What this task involves. Your answer should be only the lines below from the one with "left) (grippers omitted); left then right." to the one with "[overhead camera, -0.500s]", repeated exactly, ends included.

[Records — start]

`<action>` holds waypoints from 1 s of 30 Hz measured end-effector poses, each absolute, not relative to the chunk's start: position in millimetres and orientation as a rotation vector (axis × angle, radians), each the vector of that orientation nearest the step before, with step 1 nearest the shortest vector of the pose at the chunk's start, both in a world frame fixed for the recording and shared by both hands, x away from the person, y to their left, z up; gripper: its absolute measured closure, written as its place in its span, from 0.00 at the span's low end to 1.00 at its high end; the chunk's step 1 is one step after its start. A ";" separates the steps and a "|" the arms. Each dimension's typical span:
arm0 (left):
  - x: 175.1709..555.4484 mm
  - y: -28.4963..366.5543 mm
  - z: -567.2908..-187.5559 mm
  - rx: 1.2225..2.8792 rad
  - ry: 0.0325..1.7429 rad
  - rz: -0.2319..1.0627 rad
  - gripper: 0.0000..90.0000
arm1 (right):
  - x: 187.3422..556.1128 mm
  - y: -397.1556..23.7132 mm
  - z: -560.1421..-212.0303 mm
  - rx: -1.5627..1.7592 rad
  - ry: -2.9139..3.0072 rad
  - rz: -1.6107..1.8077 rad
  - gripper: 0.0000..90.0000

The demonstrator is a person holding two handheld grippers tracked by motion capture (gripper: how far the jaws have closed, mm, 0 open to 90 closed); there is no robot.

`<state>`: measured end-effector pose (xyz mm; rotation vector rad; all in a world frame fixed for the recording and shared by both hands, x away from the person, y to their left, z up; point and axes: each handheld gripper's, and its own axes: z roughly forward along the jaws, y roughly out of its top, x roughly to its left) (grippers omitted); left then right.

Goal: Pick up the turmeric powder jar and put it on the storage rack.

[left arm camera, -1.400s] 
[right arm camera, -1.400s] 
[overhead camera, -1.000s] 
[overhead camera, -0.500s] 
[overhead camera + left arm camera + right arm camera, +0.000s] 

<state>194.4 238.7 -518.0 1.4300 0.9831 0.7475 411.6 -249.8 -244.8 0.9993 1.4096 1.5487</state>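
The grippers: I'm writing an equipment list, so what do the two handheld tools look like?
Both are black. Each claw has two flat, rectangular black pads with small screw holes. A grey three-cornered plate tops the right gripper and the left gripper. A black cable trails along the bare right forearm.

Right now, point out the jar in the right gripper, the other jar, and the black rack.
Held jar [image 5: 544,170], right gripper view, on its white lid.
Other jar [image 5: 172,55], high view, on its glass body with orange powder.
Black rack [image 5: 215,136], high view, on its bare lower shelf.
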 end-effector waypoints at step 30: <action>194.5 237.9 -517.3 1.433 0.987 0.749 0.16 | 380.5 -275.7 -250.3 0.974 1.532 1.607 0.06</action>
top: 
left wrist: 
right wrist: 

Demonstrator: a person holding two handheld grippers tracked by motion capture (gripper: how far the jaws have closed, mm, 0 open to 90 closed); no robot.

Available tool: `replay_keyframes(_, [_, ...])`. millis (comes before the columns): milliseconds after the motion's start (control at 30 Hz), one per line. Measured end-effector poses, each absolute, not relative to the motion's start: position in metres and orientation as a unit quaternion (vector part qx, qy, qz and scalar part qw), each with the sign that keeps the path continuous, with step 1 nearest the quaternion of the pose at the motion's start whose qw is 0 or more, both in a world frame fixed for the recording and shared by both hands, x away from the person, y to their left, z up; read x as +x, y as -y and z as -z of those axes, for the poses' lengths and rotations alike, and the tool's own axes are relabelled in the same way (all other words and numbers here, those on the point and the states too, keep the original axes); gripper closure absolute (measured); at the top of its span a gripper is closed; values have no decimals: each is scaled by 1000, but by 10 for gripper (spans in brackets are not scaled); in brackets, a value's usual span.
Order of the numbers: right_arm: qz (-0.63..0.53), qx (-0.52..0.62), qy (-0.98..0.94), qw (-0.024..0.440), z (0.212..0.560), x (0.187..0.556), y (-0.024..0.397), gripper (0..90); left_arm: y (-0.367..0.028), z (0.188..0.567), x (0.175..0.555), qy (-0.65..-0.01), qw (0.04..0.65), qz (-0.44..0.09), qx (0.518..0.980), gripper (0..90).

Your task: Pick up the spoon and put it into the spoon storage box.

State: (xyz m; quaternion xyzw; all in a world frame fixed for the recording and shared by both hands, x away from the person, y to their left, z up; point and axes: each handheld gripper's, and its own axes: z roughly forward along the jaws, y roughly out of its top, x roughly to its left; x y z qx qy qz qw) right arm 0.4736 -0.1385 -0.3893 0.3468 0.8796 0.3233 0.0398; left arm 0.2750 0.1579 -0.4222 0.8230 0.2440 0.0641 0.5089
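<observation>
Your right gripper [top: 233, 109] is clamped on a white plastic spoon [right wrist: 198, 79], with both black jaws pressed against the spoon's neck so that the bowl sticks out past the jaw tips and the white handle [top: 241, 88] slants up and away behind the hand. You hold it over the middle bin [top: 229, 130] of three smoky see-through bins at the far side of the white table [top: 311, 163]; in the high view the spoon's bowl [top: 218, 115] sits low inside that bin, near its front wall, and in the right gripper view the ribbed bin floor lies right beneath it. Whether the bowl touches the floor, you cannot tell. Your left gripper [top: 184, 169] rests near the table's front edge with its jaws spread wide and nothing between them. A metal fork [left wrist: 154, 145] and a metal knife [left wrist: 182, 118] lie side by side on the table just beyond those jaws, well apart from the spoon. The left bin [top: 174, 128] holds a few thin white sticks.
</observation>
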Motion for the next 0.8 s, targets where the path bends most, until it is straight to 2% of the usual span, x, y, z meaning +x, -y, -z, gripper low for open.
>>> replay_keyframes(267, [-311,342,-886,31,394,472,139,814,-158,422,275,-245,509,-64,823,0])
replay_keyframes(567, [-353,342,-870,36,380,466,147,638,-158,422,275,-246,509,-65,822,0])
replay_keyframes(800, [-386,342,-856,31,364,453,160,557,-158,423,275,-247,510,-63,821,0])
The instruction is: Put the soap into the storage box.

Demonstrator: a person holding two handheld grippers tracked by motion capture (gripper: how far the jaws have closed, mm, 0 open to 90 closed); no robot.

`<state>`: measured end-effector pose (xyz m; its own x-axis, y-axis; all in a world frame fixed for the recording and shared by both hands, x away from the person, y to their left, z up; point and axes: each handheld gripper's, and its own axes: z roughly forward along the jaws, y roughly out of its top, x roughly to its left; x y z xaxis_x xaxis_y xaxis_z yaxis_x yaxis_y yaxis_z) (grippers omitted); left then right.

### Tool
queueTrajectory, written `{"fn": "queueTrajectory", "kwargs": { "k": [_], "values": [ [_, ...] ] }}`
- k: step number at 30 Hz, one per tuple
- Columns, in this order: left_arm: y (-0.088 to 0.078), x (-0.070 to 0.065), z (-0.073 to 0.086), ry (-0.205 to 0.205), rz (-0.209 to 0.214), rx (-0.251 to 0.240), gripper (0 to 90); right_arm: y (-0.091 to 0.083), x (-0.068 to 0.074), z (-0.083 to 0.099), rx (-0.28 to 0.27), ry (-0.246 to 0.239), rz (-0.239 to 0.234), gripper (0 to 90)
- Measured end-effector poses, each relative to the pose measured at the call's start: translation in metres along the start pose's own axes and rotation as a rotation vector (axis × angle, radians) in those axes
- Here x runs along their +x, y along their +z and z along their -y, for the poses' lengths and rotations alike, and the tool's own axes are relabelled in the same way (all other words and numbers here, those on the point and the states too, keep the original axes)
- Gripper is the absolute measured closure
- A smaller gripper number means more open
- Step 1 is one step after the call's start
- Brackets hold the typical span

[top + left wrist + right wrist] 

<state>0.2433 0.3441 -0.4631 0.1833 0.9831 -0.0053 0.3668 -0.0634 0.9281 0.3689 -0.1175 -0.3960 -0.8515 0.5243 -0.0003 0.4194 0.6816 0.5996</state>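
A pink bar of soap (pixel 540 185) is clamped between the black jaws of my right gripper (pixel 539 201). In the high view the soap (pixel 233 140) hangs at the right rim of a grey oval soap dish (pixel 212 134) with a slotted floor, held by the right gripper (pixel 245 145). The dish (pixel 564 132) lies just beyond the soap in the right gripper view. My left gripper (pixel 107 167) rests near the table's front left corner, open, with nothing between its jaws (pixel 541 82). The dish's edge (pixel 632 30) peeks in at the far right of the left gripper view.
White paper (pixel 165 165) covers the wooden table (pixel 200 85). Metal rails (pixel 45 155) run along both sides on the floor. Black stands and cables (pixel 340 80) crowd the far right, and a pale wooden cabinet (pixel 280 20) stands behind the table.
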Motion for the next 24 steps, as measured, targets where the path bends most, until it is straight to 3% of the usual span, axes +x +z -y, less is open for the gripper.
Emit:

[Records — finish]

Exercise response.
`<state>`: measured end-effector pose (xyz mm; rotation vector rad; all in a world frame fixed for the recording and shared by both hands, x away from the person, y to their left, z up; point and axes: each handheld gripper's, and its own axes: z roughly forward along the jaws, y roughly out of its top, x roughly to its left) (grippers omitted); left then right.

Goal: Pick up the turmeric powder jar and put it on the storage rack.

[left arm camera, -1.400s] 
[right arm camera, -1.400s] 
[overhead camera, -1.000s] 
[overhead camera, -0.500s] 

That is the entire output.